Deux jours plus tard, je file à l’Auditorium, le grand disquaire du Havre et j’achète la première compilation de Maurice Fanon. La pochette est noire, Fanon, en lettres minuscules orange barre toute la largeur du disque. En bas, à gauche : portrait couleur de Maurice Fanon, en chemise blanche, regardant le sol, le visage tourné sur sa gauche. Au verso, douze portraits de lui, en mosaïque, le décline en douze expressions pour décliner les douze tonalités des chansons de l’album.

J’écoute le disque en boucle et me décide à recopier les paroles des chansons que je préfère. Il faut poser puis relever régulièrement le bras du tourne disque sur le vinyle. Retranscrire une phrase puis deux, revenir au début de la chanson, … et remettre le bras du tourne disque sur le sillon d’amorce de la chanson pour vérifier que l’on a bien toutes les paroles. A la fin de cette dictée, j’ai entendu la chanson une quinzaine de fois et après l’avoir écrite et relue phrase par phrase, je la connais par cœur.
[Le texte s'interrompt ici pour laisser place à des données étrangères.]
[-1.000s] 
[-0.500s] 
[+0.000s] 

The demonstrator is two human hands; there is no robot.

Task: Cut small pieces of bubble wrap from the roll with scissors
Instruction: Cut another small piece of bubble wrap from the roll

Quelques mois plus tard pour mes 17 ans, ma mère m’offre un week-end et un spectacle à Paris. Je choisis une soirée dans l’un des derniers cabarets de la Rive Gauche : L’Echelle de Jacob. Ça tombe bien Maurice Fanon s’y produit. On s’installe sur un pouf, ma mère me conseille de commander un Gin Tonic, parce que « Ça dure longtemps ». Un animateur enchaine des blagues, puis un magicien et un autre chanteur se succèdent à trois mètres de nous, avant que Maurice Fanon apparaisse. Quand il chante Paris Cayenne, j’en anticipe chaque parole.

En fin de soirée, Maurice Fanon rejoint le comptoir. Surpris de voir un ado parmi la vingtaine de spectateurs, il me parle chaleureusement. Au bout de trente minutes, il m’embrasse et déclare à ma mère : « J’aimerais avoir un fils comme lui ».

Huit mois plus tard, en remerciement de sa participation bénévole au gala de soutien, la Ville du Havre invite Maurice Fanon pour un récital au théâtre municipal. Je suis bien évidemment dans les premiers rangs et attend avec impatience d’aller le retrouver et le féliciter à l’issue du concert. Il finit par apparaitre dans le hall du théâtre, masqué par des lunettes de soleil. Je me dirige vers lui, je bredouille quelques mots. Il ne répond rien et file vers la sortie. Bien évidemment il ne m’a pas reconnu.

 

Philippe Normand a conjugué son goût du spectacle, de l’écriture et de la lecture, avec ses aventures professionnelles, au Havre, puis à Grenoble, Caen, Rouen et Deauville.